Drawing on reports, reviews, contemporary criticism, and the memoirs of some founder-members, this picture is complemented with the help of illustrations gathered by Dominic Sansoni whose work as a photographer is valued and recognised world-wide.
Ian Goonetileke who has contributed the Foreword to this book and who has provided a select bibliography on the ‘43 Group is the author of the monumental six-volume Bibliography of Ceylon published in Switzerland.
This chronicle has been written by Neville Weereratne, one of Richard Gabriel’s first pupils at St Joseph’s College, Colombo, in 1944. Through him he came to meet and later to be closely associated with Arthur van Langenberg in designing for the theatre. In the early 1950s, he served an “apprenticeship” under Ivan Peries who, with Gabriel, led him to the ‘43 Group, to informal lessons with Harry Pieris, and to meetings with Geoff Beling, Justin Daraniyagala and Aubrey Collette. Through Gabriel too, Weereratne also came to be associated with Mrs Cora Abraham, the Melbourne Art Classes, and the Young Artists Group.
Weereratne exhibited with the ‘43 Group regularly between 1952 and 1960, and was a member of the committee. He has since held exhibitions of his work with that of his wife, Sybil Keyt, in Colombo and in Melbourne. They also took part in several ad hoc studio exhibitions in Colombo between 1961 and 1964, with other painters including Richard Gabriel, Sita Kulasekera, Manjusri and the sculptor Tissa Ranasinghe.

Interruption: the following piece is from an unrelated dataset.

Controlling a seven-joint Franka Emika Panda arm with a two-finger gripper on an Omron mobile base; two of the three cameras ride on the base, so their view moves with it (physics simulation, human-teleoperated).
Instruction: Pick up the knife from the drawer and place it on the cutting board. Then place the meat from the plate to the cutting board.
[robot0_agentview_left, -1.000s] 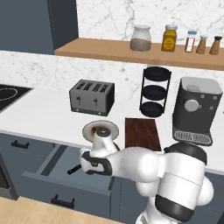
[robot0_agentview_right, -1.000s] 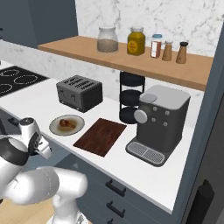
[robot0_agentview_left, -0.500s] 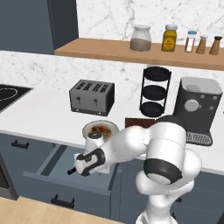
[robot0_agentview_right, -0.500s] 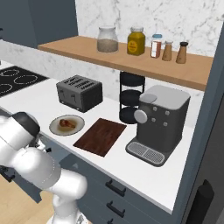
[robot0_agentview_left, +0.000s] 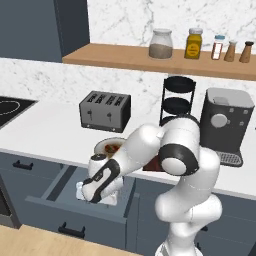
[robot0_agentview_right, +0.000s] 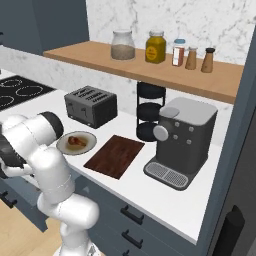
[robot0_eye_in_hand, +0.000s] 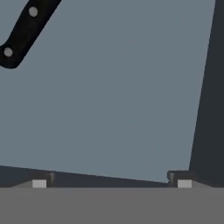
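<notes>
The drawer (robot0_agentview_left: 70, 212) stands pulled out below the counter, and my gripper (robot0_agentview_left: 91, 196) reaches down into it. In the hand view the gripper (robot0_eye_in_hand: 111, 181) is open, its fingertips (robot0_eye_in_hand: 41, 181) wide apart over the bare drawer floor (robot0_eye_in_hand: 122, 87). The knife's black riveted handle (robot0_eye_in_hand: 25, 31) lies at the upper left, well off the fingers; its blade is out of frame. On the counter the plate (robot0_agentview_right: 76, 143) holds the meat (robot0_agentview_right: 76, 139). The cutting board (robot0_agentview_right: 115, 155) lies flat just right of the plate. My arm covers most of the board in the left base view.
A dark drawer wall (robot0_eye_in_hand: 210, 87) rises close to the right fingertip. Behind the plate stand a toaster (robot0_agentview_right: 91, 105) and a black tiered rack (robot0_agentview_right: 150, 111). A coffee machine (robot0_agentview_right: 182, 140) sits right of the board. Jars line the shelf (robot0_agentview_right: 150, 75) above.
My arm has folded forward and down, and the hand has sunk a little deeper into the open drawer. Plate, meat and board have not moved.
</notes>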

Weereratne was a journalist with the Ceylon Daily News and the Ceylon Observer from 1954 to 1967, then editor of publications for the Ceylon Tourist Board from 1967 for four years before migrating to Australia in 1971 where too, he worked as a journalist until November 1989.
Neville and Sybil Weereratne have three sons and a daughter, and seven grand-children at the time of this publication.